Function description: According to the text content provided and the selected timbre, there is no need to generate a video, and the corresponding audio can be generated.
Sample prompt words:

Audio is generated with the voice voice person's ID xxx and the content is "Hello everyone, I am the content broadcast by a digital human".

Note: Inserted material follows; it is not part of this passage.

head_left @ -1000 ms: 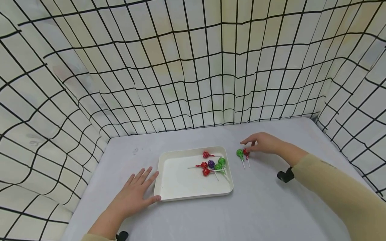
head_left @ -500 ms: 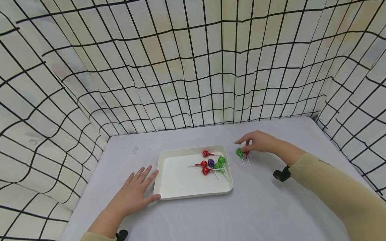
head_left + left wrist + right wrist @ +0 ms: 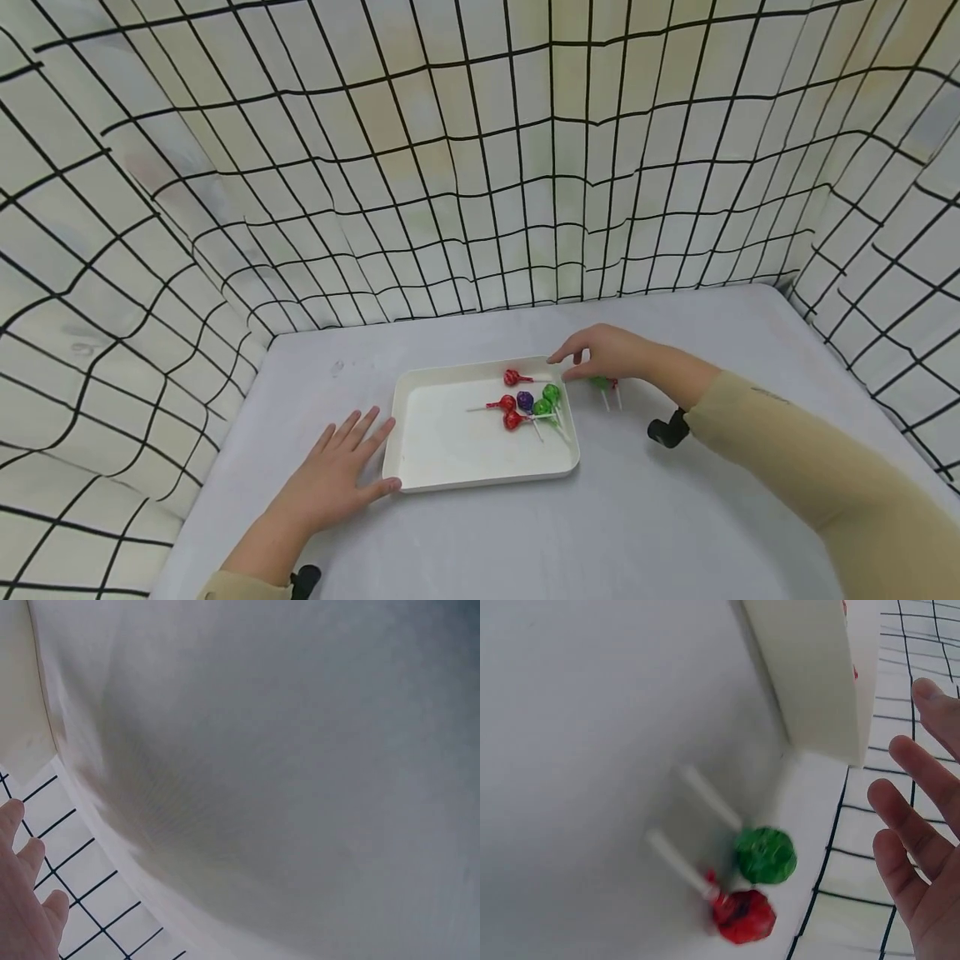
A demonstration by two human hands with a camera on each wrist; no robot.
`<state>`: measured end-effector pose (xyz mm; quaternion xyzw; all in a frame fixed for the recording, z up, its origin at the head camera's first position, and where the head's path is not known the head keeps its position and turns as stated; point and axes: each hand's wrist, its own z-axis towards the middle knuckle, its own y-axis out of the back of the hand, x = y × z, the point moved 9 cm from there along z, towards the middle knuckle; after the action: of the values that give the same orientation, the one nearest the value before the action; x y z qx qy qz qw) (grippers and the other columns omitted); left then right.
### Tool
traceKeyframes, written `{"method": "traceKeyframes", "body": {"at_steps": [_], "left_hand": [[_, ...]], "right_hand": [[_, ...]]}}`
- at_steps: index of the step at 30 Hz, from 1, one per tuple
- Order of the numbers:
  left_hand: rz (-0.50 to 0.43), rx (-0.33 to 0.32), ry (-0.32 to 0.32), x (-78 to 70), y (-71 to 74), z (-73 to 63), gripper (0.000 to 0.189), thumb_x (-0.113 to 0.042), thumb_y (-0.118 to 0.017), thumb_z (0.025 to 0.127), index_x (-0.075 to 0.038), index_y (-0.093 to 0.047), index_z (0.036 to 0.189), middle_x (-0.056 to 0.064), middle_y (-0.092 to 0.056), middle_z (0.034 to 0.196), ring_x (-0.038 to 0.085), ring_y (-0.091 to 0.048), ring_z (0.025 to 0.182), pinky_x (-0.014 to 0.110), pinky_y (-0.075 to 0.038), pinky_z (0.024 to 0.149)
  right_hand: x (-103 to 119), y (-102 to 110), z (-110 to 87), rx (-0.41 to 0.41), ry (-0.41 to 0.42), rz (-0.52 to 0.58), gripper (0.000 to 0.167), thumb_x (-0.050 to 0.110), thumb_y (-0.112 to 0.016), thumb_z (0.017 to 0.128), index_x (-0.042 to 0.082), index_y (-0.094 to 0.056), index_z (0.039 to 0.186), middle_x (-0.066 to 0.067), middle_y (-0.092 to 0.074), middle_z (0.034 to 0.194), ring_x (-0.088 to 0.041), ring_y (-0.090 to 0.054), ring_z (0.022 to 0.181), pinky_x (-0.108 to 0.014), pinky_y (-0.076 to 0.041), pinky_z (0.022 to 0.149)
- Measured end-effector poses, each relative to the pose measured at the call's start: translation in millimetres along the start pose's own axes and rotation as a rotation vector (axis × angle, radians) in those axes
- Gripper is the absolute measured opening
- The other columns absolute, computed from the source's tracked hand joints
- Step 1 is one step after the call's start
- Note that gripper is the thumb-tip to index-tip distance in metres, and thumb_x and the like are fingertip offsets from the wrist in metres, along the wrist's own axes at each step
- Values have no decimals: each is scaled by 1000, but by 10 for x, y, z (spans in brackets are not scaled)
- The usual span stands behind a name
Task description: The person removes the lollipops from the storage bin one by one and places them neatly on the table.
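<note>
A white tray holds several lollipops in its right half. Red lollipops, green lollipops and a purple lollipop lie close together there. My left hand is spread flat by the tray's left side, thumb at its front left corner. Over the tray's back right corner, my right hand hovers with fingers loosely bent and nothing held. Below that hand, outside the tray, lie a green lollipop and a red lollipop side by side, partly hidden in the head view.
A white cloth covers the table. White panels with a black grid stand around its back and sides. A small black device sits at the right wrist.
My right hand has moved left, from beside the two loose lollipops to the tray's back right corner. Both lollipops stay on the table. My left hand has kept its place.
</note>
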<state>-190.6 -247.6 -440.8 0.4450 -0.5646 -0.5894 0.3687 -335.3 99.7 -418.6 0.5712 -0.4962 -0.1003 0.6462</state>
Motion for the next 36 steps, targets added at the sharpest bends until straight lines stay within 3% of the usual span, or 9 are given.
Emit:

Check if the speech synthesis with taskid xxx is good.

Tool details:

Tool name	Tool description	Input parameters	Output content
generateText2Audio	The root does not need to generate a video based on the provided text content and the selected timbre, and produces the corresponding audio.	• text: The required text content, the length of which does not exceed 2000 • person: the required voice talent ID	• taskId: The task ID of the current audio synthesis
getText2AudioStatus	query the progress of audio composition.	• taskId: the ID of the current video synthesis task	• status: SUBMIT, GENERATING, SUCCESS, FAILED • failedCode: Failure code • failedMessage: Reason for production failure • audioUrl: The address of the successfully synthesized audio file corresponding to the task ID, which will be stored for 7 days

5. File upload

Function description: The platform supports uploading audio and video files for subsequent sound cloning, digital human production, 123 digital human video production, etc.
Sample prompt words:

Upload test.mp3 this file for sound cloning in C:/Users/username/Desktop/test.mp3.

Tool details:

Tool name	Tool description	Input parameters	Output content
uploadFiles	Upload the required files according to the service type.	• file: The file to be uploaded • providerType: The service type that uses this file is currently limited to three service types: "2D few-shot digital human production", "sound cloning", and "123 digital human video production". • sourceFileName: the name of the uploaded file, which must be filled in with the correct file name and suffix, for example, .mp3.	• fileId: file ID • fileName: the name of the uploaded file

6. Voice queries

Function description: Query available system voices
Sample prompt words:

What sounds have I cloned before?

I want to use the voice of a gentle young lady in her twenties.

Tool details:

Tool name	Tool description	Input parameters	Output content
getVoices	Query available voice IDs.	• isSystem:"true" query system voice talent ID, "false" query clone voice talent ID, without passing any value, query available voice talent ID	• perId: voice talent ID • name: voice talent name • describe: description of timbre characteristics • gender: gender • systemProvided: whether it is a system tone

7. Figure query

Function description: Query the available 2D digital portrait IDs.
Sample prompt words:

What portraits have I generated before?

What portraits are available?

Tool details:

Tool name	Tool description	Input parameters	Output content
getFigures	query available figures.	• isSystem:"true" query system figure, "false" query generates figures, without passing any value, query all available figures	• figureId:2D figure ID • name:2D figure name • gender • systemProvided: Whether it is a system figure

8. Sound cloning

Function description: Generate timbre based on the uploaded audio, which can be used for speech synthesis and video production.
Sample prompt words:

Clone the sound with an audio file with a file ID of xxx. Named "zhangsan", it is the timbre of a middle-aged male in his thirties, and I will listen to it with the text "This is my cloned voice".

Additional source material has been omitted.